Following content point 1, we construct the inverse. We start with y = 5^{x}. To find the inverse, we swap x and y to get x = 5^{y}. Then, we solve for y by converting to logarithmic form, which is y = log_{5}x. This matches the rule from content point 4.

The graph of an exponential function g(x) = b^{x} contains the point (m, n). Which of the following must be true about the graph of its inverse, f(x) = log_{b}x?

A) It is a reflection of g(x) over the y-axis and contains the point (-m, n).

B) It is a reflection of g(x) over the line y = x and contains the point (n, m).

C) It is a reflection of g(x) over the x-axis and contains the point (m, -n).
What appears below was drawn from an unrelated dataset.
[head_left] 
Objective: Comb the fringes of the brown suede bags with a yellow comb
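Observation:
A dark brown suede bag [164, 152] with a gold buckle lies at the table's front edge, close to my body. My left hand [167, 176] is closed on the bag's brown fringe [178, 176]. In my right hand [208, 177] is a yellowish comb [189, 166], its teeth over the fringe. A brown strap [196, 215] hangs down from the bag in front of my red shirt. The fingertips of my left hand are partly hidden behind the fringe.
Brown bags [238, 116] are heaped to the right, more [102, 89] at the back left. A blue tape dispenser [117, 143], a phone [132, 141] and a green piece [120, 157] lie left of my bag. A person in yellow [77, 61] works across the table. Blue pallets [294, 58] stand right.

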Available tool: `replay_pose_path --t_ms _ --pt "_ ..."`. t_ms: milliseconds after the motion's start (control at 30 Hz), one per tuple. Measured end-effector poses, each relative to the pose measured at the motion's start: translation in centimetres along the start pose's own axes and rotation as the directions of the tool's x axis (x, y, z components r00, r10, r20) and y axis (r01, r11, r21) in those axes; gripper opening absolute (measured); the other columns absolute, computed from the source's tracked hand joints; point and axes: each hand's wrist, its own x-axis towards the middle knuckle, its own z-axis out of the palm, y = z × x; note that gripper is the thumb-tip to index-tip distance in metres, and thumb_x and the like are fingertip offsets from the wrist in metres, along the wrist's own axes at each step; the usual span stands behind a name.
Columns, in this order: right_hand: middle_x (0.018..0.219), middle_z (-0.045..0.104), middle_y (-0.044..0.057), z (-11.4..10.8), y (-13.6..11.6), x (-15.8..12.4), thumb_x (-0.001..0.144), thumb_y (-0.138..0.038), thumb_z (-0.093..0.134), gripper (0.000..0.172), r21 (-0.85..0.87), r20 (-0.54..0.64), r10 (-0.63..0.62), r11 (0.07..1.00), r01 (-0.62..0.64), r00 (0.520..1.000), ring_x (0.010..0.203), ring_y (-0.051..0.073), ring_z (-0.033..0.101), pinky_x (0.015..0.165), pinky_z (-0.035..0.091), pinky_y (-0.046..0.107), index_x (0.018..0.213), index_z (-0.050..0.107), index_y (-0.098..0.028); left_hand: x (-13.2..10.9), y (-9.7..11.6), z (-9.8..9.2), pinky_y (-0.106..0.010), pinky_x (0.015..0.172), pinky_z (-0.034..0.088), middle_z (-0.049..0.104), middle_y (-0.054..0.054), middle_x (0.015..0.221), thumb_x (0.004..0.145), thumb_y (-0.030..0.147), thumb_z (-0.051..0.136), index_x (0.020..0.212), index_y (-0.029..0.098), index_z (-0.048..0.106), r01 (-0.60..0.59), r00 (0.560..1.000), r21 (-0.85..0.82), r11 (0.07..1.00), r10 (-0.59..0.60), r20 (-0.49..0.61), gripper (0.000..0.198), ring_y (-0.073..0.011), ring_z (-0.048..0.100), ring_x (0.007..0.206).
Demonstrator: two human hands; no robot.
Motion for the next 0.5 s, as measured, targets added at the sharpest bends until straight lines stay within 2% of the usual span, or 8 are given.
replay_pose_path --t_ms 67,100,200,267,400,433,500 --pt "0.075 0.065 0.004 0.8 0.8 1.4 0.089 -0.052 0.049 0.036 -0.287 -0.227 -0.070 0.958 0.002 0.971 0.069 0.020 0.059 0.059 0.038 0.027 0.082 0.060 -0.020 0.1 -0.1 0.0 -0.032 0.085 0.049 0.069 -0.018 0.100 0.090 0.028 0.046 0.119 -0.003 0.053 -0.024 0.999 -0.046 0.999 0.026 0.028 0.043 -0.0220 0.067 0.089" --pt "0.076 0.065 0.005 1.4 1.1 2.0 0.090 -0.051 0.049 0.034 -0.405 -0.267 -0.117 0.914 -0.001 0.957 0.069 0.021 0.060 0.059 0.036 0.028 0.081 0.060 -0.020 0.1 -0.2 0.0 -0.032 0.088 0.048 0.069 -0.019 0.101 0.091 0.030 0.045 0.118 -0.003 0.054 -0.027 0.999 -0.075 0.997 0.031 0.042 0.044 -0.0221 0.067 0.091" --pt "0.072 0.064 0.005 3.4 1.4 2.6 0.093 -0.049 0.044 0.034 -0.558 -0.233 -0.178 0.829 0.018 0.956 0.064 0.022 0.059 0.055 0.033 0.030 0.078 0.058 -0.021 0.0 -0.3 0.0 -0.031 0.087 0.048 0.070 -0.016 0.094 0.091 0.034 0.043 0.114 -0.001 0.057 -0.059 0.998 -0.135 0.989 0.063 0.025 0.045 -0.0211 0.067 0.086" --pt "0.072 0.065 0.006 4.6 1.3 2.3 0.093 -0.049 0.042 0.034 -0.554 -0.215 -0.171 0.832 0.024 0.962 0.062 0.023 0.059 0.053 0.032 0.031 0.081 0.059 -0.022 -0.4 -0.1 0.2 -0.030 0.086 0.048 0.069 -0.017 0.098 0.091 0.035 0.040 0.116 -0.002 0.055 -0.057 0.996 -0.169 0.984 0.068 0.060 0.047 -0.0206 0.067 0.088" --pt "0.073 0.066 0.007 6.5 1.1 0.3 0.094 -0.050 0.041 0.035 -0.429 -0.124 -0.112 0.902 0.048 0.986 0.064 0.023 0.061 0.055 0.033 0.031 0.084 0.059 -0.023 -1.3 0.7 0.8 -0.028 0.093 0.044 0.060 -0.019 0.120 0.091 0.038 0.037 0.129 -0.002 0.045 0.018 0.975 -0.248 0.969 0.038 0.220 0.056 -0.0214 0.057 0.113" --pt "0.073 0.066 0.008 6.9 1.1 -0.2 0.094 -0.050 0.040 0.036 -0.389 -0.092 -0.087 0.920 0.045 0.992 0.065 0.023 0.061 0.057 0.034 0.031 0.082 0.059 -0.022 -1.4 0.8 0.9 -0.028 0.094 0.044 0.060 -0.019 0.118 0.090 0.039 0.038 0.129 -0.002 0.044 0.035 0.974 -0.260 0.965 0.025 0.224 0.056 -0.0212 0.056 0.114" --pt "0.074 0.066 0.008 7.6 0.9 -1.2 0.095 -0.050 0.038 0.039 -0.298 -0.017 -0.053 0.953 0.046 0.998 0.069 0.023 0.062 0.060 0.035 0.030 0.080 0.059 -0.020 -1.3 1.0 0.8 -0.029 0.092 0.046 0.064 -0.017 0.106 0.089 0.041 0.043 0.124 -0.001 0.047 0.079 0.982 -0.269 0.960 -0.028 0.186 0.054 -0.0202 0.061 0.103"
D) It is a reflection of g(x) over the line y = x and contains the point (m, n).

Correct Answer: B

This question combines two concepts. Content point 5 states that the graphs are reflections over y = x. Content point 6 states that if (s, t) is on the exponential function, (t, s) is on the logarithmic function. Therefore, the inverse graph is a reflection over y = x and contains the point (n, m).

A function f(x) exhibits logarithmic growth. Given that f(3) = 5 and f(9) = 7, what is the value of f(27)?

A) 8

B) 9

C) 11

D) 14

Correct Answer: B

According to content point 3, for logarithmic growth, output values change additively as input values change multiplicatively. The input changes from 3 to 9 by a factor of 3 (9/3 = 3), and the output changes from 5 to 7 by adding 2 (7-5 = 2). To get the next value, we multiply the input by 3 again (9 * 3 = 27), so we must add 2 to the output: 7 + 2 = 9.

The ordered pair (4, 16) is a solution to the exponential function g(x) = 2^{x}. What is the corresponding ordered pair for the inverse logarithmic function f(x) = log_{2}x, and what geometric relationship does this demonstrate?

A) (16, 4), demonstrating a reflection over the line y = x.

B) (4, 16), demonstrating that the functions are identical.

C) (-4, 1/16), demonstrating a reflection over the y-axis.

D) (16, 4), demonstrating a reflection over the x-axis.

Correct Answer: A

This question synthesizes content points 5 and 6. From point 6, if (4, 16) is on g(x), then (16, 4) is on its inverse f(x). From point 5, this swapping of coordinates is the algebraic result of the geometric reflection of the graph over the line y = x.

An exponential function with an initial value of 1 is reflected over the graph of the identity function h(x) = x to produce a new graph. If the point (k, j) is on the original exponential graph, which point must be on the new graph?

A) (k, j)

B) (-k, j)

C) (k, -j)

D) (j, k)

Correct Answer: D

This question combines several concepts. An exponential function with an initial value of 1 is g(x) = b^x (Content 1). Its reflection over the identity function h(x)=x is its inverse, the logarithmic function f(x) = log_b(x) (Content 5). If (k, j) is an ordered pair of the exponential function, then (j, k) is the corresponding ordered pair on its inverse (Content 6).

A function's behavior is described as follows: every time the input value is multiplied by 8, the output value increases by 3. Based on the general form f(x) = a log_{b}x, which equation models this behavior?

A) f(x) = 8 log_{3}x

B) f(x) = 3 log_{8}x

C) f(x) = log_{3}(x) + 8

D) f(x) = log_{8}(x) + 3

Correct Answer: B

This is a direct application of content point 3. The input changes multiplicatively (by 8), and the output changes additively (by 3). This implies a logarithmic function with base 8, so it has the form f(x) = a log_{8}x. To find 'a', consider two points x_1 and x_2=8x_1. The change in output is f(x_2) - f(x_1) = a log_{8}(8x_1) - a log_{8}(x_1) = a(log_{8}(8) + log_{8}(x_1)) - a log_{8}(x_1) = a*log_{8}(8) = a*1 = a. Since the output increases by 3, a = 3. The function is f(x) = 3 log_{8}x.

The statement 5^3 = 125 corresponds to a point on the graph of g(x) = 5^x. Which statement corresponds to a point on the graph of the inverse function, f(x) = log_5(x)?

A) log_5(3) = 125

B) log_3(5) = 125

C) log_5(125) = 3

D) log_125(5) = 3

Correct Answer: C

The exponential statement 5^3 = 125 means the ordered pair (s, t) = (3, 125) is on the function g(x)=5^x. According to content point 6, the corresponding ordered pair on the inverse logarithmic function is (t, s) = (125, 3). This means f(125) = 3, which is written as log_5(125) = 3.